§ **Aim of the task**: The entries shown below should be output exactly as they appear.

§ **Provided data**:
******

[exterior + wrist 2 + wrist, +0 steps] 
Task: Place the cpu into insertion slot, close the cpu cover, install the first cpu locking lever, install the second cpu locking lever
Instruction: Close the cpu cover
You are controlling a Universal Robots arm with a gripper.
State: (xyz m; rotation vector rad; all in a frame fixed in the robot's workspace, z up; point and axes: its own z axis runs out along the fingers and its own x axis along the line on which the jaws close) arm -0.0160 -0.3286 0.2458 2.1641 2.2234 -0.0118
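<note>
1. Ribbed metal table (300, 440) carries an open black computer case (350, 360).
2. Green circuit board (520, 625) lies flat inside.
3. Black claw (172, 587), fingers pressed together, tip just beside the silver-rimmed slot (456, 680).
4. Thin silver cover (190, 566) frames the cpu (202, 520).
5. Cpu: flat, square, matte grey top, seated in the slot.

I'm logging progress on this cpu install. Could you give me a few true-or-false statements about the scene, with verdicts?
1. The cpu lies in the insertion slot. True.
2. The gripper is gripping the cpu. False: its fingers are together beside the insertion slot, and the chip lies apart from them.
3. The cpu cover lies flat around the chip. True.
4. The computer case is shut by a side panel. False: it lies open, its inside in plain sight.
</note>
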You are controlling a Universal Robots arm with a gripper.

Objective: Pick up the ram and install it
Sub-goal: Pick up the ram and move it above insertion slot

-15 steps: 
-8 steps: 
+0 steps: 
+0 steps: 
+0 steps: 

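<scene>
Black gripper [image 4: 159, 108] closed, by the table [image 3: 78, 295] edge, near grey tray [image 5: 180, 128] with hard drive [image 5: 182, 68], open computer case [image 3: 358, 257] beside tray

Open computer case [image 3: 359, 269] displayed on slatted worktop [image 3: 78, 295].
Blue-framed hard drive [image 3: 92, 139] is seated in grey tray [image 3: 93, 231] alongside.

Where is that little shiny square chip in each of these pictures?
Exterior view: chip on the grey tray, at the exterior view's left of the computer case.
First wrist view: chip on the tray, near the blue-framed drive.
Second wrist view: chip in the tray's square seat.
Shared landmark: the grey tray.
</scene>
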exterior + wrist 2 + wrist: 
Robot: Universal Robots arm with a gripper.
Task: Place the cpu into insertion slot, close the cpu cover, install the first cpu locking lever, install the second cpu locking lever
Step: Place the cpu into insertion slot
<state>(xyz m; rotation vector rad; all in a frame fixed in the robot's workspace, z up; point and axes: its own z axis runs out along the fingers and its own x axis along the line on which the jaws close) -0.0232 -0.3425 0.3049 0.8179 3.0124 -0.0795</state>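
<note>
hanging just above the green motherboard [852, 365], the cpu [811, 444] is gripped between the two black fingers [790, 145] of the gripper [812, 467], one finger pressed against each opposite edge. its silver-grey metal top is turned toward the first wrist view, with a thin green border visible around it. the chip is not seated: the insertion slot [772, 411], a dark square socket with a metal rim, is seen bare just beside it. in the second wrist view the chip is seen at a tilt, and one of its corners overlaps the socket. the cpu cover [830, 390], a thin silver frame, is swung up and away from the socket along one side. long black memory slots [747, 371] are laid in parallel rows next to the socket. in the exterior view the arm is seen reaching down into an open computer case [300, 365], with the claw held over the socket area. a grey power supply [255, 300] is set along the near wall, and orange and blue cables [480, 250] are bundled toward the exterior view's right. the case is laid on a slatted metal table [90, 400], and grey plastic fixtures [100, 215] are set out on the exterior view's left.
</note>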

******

§ **Response**:
[exterior + wrist 2 + wrist, +0 steps] 
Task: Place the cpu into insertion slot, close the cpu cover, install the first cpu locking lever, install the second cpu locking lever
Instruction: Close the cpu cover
You are controlling a Universal Robots arm with a gripper.
State: (xyz m; rotation vector rad; all in a frame fixed in the robot's workspace, z up; point and axes: its own z axis runs out along the fingers and its own x axis along the line on which the jaws close) arm -0.0160 -0.3286 0.2458 2.1641 2.2234 -0.0118
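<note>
1. Ribbed metal table (300, 440) carries an open black computer case (350, 360).
2. Green circuit board (520, 625) lies flat inside.
3. Black claw (172, 587), fingers pressed together, tip just beside the silver-rimmed slot (456, 680).
4. Thin silver cover (190, 566) frames the cpu (202, 520).
5. Cpu: flat, square, matte grey top, seated in the slot.

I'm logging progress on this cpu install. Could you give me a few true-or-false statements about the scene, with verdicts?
1. The cpu lies in the insertion slot. True.
2. The gripper is gripping the cpu. False: its fingers are together beside the insertion slot, and the chip lies apart from them.
3. The cpu cover lies flat around the chip. True.
4. The computer case is shut by a side panel. False: it lies open, its inside in plain sight.
</note>
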You are controlling a Universal Robots arm with a gripper.

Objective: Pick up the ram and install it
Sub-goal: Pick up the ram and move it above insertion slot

-15 steps: 
-8 steps: 
+0 steps: 
+0 steps: 
+0 steps: 

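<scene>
Black gripper [image 4: 159, 108] closed, by the table [image 3: 78, 295] edge, near grey tray [image 5: 180, 128] with hard drive [image 5: 182, 68], open computer case [image 3: 358, 257] beside tray

Open computer case [image 3: 359, 269] displayed on slatted worktop [image 3: 78, 295].
Blue-framed hard drive [image 3: 92, 139] is seated in grey tray [image 3: 93, 231] alongside.

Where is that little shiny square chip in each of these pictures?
Exterior view: chip on the grey tray, at the exterior view's left of the computer case.
First wrist view: chip on the tray, near the blue-framed drive.
Second wrist view: chip in the tray's square seat.
Shared landmark: the grey tray.
</scene>
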exterior + wrist 2 + wrist: 
Robot: Universal Robots arm with a gripper.
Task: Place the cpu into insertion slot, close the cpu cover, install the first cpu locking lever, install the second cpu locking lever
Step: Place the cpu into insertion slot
<state>(xyz m; rotation vector rad; all in a frame fixed in the robot's workspace, z up; point and axes: its own z axis runs out along the fingers and its own x axis along the line on which the jaws close) -0.0232 -0.3425 0.3049 0.8179 3.0124 -0.0795</state>
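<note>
hanging just above the green motherboard [852, 365], the cpu [811, 444] is gripped between the two black fingers [790, 145] of the gripper [812, 467], one finger pressed against each opposite edge. its silver-grey metal top is turned toward the first wrist view, with a thin green border visible around it. the chip is not seated: the insertion slot [772, 411], a dark square socket with a metal rim, is seen bare just beside it. in the second wrist view the chip is seen at a tilt, and one of its corners overlaps the socket. the cpu cover [830, 390], a thin silver frame, is swung up and away from the socket along one side. long black memory slots [747, 371] are laid in parallel rows next to the socket. in the exterior view the arm is seen reaching down into an open computer case [300, 365], with the claw held over the socket area. a grey power supply [255, 300] is set along the near wall, and orange and blue cables [480, 250] are bundled toward the exterior view's right. the case is laid on a slatted metal table [90, 400], and grey plastic fixtures [100, 215] are set out on the exterior view's left.
</note>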

The output is finished, and nothing else is needed.